REPUBLIKA.CO.ID, JAKARTA -- Pemimpin baru Indonesia harus memiliki komitmen yang lebih kuat untuk menyelamatkan hutan dan gambut serta menjamin hak dan ruang kelola masyarakat adat dan lokal.
Hal ini disampaikan oleh Koalisi Masyarakat Sipil untuk Penyelamatan Hutan Indonesia dan Iklim Global di Jakarta, Rabu (21/5) dalam rangka evaluasi 3 tahun kebijakan moratorium hutan.
''Di tahun 2014 ini, kita menyaksikan kebakaran hebat yang seharusnya bisa diminimalkan dengan adanya kebijakan moratorium,'' kata Teguh Surya, pengkampanye politik hutan Greenpeace, dalam siaran pers yang diterima Republika di Jakarta.
Teguh mengatakan hingga Februari 2014, tercatat telah terjadi kebakaran lahan gambut hebat di Provinsi Riau, di mana 38,02 persen di antaranya berada di wilayah PIPIB revisi 5.

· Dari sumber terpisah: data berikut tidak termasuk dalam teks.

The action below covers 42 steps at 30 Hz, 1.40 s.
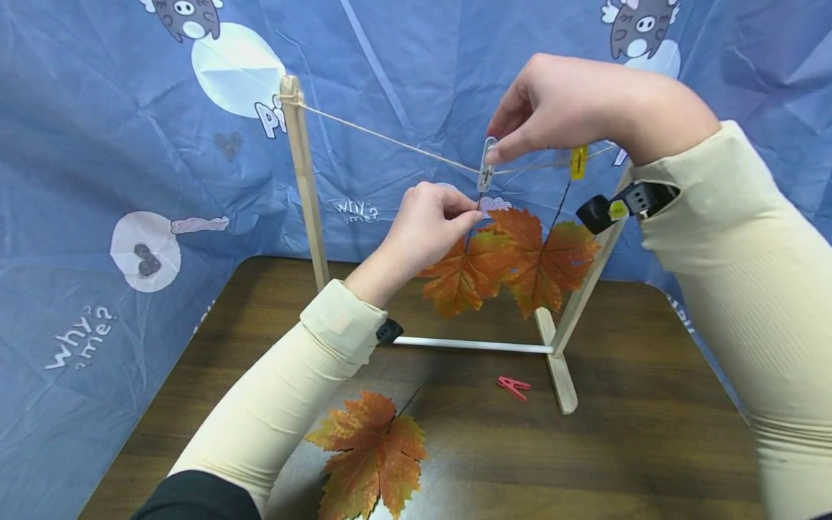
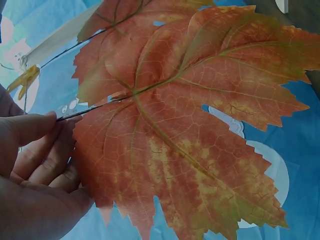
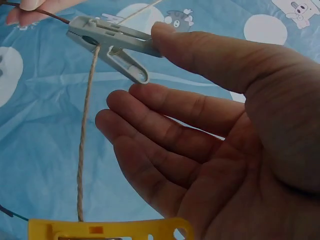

''Situasi ini membuktikan ketidakseriusan dan minimnya perhatian pemerintah untuk melindungi hutan dan gambut,'' ujarnya.
Koalisi memandang pemerintah pusat dan daerah masih berusaha memuluskan konversi hutan melalui mekanisme revisi RTRW. Dalam kebijakan tersebut, kata Teguh, mengandung alih fungsi dan peruntukkan kawasan guna mengejar target MP3EI.
MP3EI, dinilai Teguh, menjadi pendorong utama deforestasi di Indonesia saat ini dan di masa depan. Hal ini bertentangan dengan cita-cita penyelamatan hutan dan berpotensi memperbesar jumlah konflik di Indonesia, yang belum juga terselesaikan.
''Itulah sebabnya pemimpin Indonesia ke depan harus punya komitmen yang kuat,'' kata Teguh.